O contexto amplia as preocupações com a inflação e com os impactos sobre setores estratégicos, como o transporte rodoviário de cargas (TRC), que dependem diretamente da estabilidade no preço dos combustíveis.
Por Redação, com Reuters – de Washington
A escalada das tensões no Oriente Médio impulsionou a instabilidade no Estreito de Ormuz, rota estratégica por onde passam cerca de 20% do petróleo comercializado no mundo, de acordo com a U.S. Energy Information Administration (EIA). O cenário reacendeu o alerta nos mercados e já provoca reflexos relevantes na economia global.
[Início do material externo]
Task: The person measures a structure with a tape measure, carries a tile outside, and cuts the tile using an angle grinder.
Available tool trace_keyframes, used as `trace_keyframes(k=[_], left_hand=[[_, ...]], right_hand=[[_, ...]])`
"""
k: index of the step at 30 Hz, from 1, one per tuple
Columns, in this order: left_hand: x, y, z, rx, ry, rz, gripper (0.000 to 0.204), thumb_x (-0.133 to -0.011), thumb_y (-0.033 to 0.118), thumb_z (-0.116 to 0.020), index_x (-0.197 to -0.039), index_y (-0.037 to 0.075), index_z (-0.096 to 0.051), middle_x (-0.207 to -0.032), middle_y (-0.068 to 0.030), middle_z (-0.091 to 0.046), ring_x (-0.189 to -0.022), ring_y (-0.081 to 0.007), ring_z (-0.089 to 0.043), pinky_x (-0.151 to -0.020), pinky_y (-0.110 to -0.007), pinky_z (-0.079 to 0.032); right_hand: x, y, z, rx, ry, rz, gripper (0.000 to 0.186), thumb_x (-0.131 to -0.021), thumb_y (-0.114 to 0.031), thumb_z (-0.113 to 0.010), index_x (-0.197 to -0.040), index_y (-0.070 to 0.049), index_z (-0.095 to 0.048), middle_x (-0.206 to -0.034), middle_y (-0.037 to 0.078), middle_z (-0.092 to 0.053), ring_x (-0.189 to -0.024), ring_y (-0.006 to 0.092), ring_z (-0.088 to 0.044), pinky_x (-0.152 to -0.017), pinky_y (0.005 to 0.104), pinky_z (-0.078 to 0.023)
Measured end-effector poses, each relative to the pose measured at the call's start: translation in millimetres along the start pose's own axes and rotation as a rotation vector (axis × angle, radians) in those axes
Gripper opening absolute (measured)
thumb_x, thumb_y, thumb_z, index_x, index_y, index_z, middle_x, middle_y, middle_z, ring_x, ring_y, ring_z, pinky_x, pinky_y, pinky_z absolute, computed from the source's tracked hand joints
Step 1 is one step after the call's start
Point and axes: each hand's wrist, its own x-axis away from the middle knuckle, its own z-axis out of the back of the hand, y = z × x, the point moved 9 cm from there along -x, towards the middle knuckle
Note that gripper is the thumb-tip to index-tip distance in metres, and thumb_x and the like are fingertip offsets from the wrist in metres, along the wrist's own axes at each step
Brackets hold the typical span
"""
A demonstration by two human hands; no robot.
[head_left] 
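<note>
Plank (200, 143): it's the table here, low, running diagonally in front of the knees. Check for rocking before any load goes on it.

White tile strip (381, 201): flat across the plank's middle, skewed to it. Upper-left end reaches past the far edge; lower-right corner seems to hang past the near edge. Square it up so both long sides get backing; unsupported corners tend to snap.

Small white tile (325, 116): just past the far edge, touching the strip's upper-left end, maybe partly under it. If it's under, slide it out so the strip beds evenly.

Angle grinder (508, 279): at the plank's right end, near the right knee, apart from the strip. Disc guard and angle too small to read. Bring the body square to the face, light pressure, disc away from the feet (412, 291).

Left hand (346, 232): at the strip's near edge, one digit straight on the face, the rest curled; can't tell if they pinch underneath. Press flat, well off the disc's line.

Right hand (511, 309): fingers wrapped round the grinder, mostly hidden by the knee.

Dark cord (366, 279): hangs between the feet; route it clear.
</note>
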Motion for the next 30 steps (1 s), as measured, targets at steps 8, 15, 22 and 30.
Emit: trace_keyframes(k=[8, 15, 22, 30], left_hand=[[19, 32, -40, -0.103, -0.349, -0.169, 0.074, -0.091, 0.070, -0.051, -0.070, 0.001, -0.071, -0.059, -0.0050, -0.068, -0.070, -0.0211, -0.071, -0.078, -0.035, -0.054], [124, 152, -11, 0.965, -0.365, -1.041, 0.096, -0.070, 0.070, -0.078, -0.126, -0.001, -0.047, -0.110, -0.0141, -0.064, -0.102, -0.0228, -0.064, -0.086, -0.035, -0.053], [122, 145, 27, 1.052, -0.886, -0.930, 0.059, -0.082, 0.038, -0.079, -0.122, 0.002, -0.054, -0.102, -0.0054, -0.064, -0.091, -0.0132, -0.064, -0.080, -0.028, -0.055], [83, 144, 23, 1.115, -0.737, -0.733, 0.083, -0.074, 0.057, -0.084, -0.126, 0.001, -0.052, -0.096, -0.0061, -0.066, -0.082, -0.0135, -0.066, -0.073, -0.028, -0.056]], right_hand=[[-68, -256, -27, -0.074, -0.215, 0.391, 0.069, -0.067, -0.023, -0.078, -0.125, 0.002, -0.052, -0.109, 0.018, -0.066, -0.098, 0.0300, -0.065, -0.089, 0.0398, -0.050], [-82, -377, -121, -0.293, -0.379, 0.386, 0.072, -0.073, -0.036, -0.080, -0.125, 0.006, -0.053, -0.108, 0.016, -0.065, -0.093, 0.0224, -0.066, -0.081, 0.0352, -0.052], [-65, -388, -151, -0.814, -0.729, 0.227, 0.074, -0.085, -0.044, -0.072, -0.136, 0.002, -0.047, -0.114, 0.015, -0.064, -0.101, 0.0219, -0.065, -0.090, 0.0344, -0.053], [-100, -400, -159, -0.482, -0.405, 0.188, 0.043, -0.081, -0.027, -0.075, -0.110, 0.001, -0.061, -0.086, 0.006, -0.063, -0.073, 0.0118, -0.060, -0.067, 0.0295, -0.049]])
Segundo a agência inglesa de notícias Reuters, a possibilidade de interrupções no fluxo internacional da commodity já elevou o preço do barril em 13%, que nesta quinta-feira já havia superado o valor de US$ 83. No Brasil, os efeitos começam a se materializar na pressão sobre os preços da gasolina e do diesel nas refinarias; além do aumento dos custos logísticos decorrentes de desvios de rotas marítimas e do encarecimento do frete internacional.
O contexto amplia as preocupações com a inflação e com os impactos sobre setores estratégicos, como o transporte rodoviário de cargas (TRC), que dependem diretamente da estabilidade no preço dos combustíveis para manter competitividade e previsibilidade operacional.
Logística
Para Carlos Panzan, presidente da Federação das Empresas de Transportes de Cargas do Estado de São Paulo (FETCESP), o cenário é preocupante para a região, que exerce papel estratégico na logística nacional.
— O TRC paulista já opera com margens pressionadas e enfrenta desafios estruturais. Quando há uma alta expressiva no combustível, as empresas precisam renegociar contratos, rever tabelas de frete e lidar com um ambiente de insegurança econômica — observou.
O diesel representa uma das maiores parcelas do custo operacional das transportadoras.